- YOUR OBJECTIVE: Write the listing out again exactly as it stands, with no images.

- COLLECTED MATERIAL:
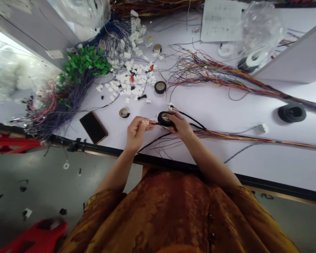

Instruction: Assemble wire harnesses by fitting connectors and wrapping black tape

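Note:
My left hand [136, 131] is closed in a pinch on a small white connector [144, 122] at the end of a thin black wire bundle [158, 138]. My right hand [179, 125] grips a roll of black tape [164, 118] held just right of the connector. Both hands hover close together over the front part of the white table [221, 109]. A multicoloured wire harness [242, 137] trails from under my right hand across the table to the right.
A dark phone [93, 127] lies left of my hands. Small tape rolls [160, 87] and scattered white connectors [131, 79] lie behind. Green-tagged purple wires [79, 70] pile at left. A larger black tape roll [291, 112] sits at right. The table's dark edge [265, 182] runs below.

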Tool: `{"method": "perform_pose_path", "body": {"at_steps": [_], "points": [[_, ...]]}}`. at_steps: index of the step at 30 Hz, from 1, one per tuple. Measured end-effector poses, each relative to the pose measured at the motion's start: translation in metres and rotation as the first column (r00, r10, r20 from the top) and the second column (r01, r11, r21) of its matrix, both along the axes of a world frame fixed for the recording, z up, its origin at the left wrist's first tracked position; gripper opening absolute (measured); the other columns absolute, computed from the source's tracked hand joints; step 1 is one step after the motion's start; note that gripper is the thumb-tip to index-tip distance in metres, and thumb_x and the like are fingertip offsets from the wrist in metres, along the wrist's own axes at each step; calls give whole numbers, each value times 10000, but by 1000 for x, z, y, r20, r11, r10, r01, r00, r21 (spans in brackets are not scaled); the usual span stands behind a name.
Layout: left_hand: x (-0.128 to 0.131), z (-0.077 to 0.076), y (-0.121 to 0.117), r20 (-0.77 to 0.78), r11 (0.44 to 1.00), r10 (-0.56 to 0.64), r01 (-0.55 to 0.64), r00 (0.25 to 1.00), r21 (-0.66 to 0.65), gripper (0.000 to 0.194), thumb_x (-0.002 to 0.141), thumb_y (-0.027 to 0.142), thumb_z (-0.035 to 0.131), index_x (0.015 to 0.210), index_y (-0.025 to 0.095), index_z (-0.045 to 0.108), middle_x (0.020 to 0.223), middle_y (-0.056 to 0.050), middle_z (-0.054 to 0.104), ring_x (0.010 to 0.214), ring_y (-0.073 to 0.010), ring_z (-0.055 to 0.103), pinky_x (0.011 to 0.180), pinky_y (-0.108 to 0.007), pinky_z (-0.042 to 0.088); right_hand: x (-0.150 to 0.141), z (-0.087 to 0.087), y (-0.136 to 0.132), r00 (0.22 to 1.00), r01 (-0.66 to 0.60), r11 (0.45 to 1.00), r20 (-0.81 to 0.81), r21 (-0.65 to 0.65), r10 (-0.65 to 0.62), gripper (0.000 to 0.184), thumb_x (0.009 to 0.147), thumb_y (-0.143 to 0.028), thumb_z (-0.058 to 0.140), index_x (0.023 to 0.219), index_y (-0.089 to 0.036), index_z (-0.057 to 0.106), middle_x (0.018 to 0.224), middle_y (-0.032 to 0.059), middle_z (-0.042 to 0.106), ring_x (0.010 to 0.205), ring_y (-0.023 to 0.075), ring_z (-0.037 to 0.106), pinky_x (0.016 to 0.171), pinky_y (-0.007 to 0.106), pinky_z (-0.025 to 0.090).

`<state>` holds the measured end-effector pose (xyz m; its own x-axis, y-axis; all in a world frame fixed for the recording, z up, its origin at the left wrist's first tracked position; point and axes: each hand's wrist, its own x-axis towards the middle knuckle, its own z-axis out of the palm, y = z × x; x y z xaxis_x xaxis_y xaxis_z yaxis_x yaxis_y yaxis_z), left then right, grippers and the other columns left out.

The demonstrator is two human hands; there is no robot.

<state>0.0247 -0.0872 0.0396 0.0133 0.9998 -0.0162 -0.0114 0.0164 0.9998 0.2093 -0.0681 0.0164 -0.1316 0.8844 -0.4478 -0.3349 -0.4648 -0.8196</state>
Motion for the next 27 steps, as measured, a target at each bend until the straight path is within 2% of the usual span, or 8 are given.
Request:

- RESPONSE AREA:
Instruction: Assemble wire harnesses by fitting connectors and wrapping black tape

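Note:
My left hand [136, 131] is closed in a pinch on a small white connector [144, 122] at the end of a thin black wire bundle [158, 138]. My right hand [179, 125] grips a roll of black tape [164, 118] held just right of the connector. Both hands hover close together over the front part of the white table [221, 109]. A multicoloured wire harness [242, 137] trails from under my right hand across the table to the right.
A dark phone [93, 127] lies left of my hands. Small tape rolls [160, 87] and scattered white connectors [131, 79] lie behind. Green-tagged purple wires [79, 70] pile at left. A larger black tape roll [291, 112] sits at right. The table's dark edge [265, 182] runs below.
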
Tool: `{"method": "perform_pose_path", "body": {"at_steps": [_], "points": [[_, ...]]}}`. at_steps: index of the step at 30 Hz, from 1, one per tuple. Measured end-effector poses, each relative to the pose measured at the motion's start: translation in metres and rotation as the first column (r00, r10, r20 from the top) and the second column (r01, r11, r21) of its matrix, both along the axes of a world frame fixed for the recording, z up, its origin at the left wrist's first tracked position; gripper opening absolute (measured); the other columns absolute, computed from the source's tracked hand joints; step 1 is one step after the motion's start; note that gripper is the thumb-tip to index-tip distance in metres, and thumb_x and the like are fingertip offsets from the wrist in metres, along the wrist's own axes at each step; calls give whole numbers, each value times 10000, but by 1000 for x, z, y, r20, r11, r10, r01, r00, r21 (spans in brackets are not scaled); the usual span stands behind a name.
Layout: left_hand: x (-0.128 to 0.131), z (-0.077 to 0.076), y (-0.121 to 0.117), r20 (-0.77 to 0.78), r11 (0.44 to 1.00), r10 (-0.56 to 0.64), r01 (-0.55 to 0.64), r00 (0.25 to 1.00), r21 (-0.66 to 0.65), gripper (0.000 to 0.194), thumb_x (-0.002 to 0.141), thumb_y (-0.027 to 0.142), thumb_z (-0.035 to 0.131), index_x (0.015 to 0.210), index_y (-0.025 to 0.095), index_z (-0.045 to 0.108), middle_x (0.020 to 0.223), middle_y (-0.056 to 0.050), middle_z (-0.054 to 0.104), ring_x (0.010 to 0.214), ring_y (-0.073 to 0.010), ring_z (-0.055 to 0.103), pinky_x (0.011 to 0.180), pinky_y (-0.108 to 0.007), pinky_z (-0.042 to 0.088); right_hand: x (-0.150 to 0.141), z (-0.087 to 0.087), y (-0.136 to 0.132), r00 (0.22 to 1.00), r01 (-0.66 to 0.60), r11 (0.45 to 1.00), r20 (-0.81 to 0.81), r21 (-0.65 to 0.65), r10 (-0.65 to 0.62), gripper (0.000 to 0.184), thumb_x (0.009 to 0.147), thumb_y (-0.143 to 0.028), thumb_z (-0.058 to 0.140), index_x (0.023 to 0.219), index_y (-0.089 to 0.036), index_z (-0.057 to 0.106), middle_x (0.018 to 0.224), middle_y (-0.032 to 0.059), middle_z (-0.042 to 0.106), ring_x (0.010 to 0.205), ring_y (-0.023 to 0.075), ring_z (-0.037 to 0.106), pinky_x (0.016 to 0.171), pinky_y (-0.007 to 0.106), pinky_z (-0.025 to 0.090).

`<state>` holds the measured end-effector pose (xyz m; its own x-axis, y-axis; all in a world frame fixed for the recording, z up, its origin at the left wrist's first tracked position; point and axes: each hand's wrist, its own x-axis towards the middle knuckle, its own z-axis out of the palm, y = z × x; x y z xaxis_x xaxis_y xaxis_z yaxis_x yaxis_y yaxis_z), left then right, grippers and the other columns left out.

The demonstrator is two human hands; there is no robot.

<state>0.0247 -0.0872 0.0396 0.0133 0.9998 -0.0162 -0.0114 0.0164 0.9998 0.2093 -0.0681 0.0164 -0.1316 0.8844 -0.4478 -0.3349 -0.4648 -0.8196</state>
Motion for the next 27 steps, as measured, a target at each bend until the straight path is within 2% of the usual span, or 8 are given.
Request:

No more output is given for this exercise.